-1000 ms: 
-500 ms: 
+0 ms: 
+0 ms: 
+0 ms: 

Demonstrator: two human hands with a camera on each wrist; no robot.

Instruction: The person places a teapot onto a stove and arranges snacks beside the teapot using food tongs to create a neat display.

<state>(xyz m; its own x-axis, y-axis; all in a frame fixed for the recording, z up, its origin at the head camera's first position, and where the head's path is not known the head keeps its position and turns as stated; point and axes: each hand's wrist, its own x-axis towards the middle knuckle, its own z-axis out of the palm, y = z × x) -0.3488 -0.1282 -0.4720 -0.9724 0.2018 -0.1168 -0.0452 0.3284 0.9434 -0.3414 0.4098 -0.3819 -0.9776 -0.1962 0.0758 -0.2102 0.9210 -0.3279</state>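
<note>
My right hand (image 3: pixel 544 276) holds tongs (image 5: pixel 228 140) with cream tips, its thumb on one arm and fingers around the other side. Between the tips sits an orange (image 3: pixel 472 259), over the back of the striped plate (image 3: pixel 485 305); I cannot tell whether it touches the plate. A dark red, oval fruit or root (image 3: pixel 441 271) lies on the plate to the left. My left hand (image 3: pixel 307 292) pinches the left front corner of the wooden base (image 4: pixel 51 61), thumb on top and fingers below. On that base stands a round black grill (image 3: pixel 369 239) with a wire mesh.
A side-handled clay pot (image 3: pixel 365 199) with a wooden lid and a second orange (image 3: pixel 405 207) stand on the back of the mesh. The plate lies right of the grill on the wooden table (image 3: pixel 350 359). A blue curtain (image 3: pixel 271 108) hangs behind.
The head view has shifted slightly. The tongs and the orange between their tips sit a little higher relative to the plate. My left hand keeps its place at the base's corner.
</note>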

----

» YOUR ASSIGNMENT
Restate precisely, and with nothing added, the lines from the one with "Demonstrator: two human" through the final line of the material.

» SOLVED EXERCISE
Demonstrator: two human hands with a camera on each wrist; no robot.

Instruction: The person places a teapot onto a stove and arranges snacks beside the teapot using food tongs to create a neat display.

<state>(xyz m; its own x-axis, y-axis; all in a frame fixed for the recording, z up, its origin at the head camera's first position, and where the head's path is not known the head keeps its position and turns as stated; point and axes: each hand's wrist, its own x-axis towards the middle knuckle, its own z-axis out of the palm, y = z × x) -0.3488 -0.1282 -0.4720 -0.9724 0.2018 -0.1168 -0.0452 0.3284 0.9434 -0.3414 0.4098 -0.3819 -0.9776 -0.1962 0.0758 -0.2102 0.9210 -0.3279</state>
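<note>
My right hand (image 3: pixel 544 276) holds tongs (image 5: pixel 228 140) with cream tips, its thumb on one arm and fingers around the other side. Between the tips sits an orange (image 3: pixel 472 259), over the back of the striped plate (image 3: pixel 485 305); I cannot tell whether it touches the plate. A dark red, oval fruit or root (image 3: pixel 441 271) lies on the plate to the left. My left hand (image 3: pixel 307 292) pinches the left front corner of the wooden base (image 4: pixel 51 61), thumb on top and fingers below. On that base stands a round black grill (image 3: pixel 369 239) with a wire mesh.
A side-handled clay pot (image 3: pixel 365 199) with a wooden lid and a second orange (image 3: pixel 405 207) stand on the back of the mesh. The plate lies right of the grill on the wooden table (image 3: pixel 350 359). A blue curtain (image 3: pixel 271 108) hangs behind.
The head view has shifted slightly. The tongs and the orange between their tips sit a little higher relative to the plate. My left hand keeps its place at the base's corner.
</note>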

The exercise is done now.